● GOAL OF THE EXERCISE
With the pictures left out, print exactly the lines below that run from the one containing "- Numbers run" through the one containing "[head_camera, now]".

== Segment start ==

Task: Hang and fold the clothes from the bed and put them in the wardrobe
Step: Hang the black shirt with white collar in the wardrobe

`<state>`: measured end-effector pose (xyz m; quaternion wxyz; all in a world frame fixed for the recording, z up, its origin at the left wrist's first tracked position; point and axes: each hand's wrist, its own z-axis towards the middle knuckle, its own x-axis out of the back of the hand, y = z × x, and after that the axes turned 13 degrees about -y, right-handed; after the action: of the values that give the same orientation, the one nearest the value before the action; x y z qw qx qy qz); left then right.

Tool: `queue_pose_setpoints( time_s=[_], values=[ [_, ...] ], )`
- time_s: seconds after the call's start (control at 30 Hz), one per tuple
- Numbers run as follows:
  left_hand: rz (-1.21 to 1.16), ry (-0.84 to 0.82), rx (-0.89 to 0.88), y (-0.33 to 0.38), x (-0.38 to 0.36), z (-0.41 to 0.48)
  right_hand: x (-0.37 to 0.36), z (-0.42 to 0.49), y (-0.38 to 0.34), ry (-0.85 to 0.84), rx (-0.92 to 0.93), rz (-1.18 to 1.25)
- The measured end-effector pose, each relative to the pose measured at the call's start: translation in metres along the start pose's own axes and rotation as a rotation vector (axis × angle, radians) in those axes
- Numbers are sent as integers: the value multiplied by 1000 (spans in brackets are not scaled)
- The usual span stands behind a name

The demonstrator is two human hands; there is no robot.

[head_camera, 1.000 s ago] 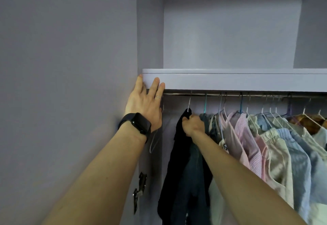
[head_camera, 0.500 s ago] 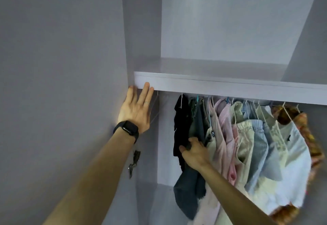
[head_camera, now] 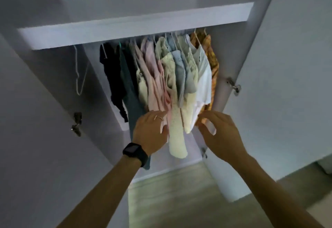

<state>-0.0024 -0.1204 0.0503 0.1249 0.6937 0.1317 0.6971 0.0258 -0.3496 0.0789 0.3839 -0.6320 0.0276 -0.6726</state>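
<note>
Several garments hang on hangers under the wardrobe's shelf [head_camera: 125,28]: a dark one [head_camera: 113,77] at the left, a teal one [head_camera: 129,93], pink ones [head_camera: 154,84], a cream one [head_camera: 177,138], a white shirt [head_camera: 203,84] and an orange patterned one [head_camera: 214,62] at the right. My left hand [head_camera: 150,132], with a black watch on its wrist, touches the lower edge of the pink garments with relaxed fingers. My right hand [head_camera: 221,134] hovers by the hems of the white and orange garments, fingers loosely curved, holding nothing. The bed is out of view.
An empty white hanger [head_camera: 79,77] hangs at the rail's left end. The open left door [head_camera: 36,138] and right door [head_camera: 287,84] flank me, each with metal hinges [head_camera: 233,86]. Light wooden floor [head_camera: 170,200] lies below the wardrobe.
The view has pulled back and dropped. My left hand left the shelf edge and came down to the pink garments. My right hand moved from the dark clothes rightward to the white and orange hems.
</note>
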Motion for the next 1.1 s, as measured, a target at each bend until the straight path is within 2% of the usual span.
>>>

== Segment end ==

● SOLUTION BELOW
- Numbers run as follows:
  left_hand: rz (-1.21 to 1.16), ry (-0.84 to 0.82), rx (-0.89 to 0.88), y (-0.33 to 0.38), x (-0.38 to 0.36), z (-0.41 to 0.48)
  right_hand: x (-0.37 to 0.36), z (-0.42 to 0.49), y (-0.38 to 0.34), ry (-0.85 to 0.84), rx (-0.92 to 0.93), rz (-1.18 to 1.25)
- The measured end-effector pose, each relative to the pose measured at the call's start: translation in metres along the start pose's own axes and rotation as a rotation vector (axis × angle, radians) in those axes
- Numbers are sent as integers: the value multiplied by 1000 (spans in brackets are not scaled)
- The usual span stands behind a name

The demonstrator is two human hands; there is no robot.

[head_camera, 1.000 s ago] 
[head_camera, 0.500 s ago] 
[head_camera, now] 

That was the complete answer.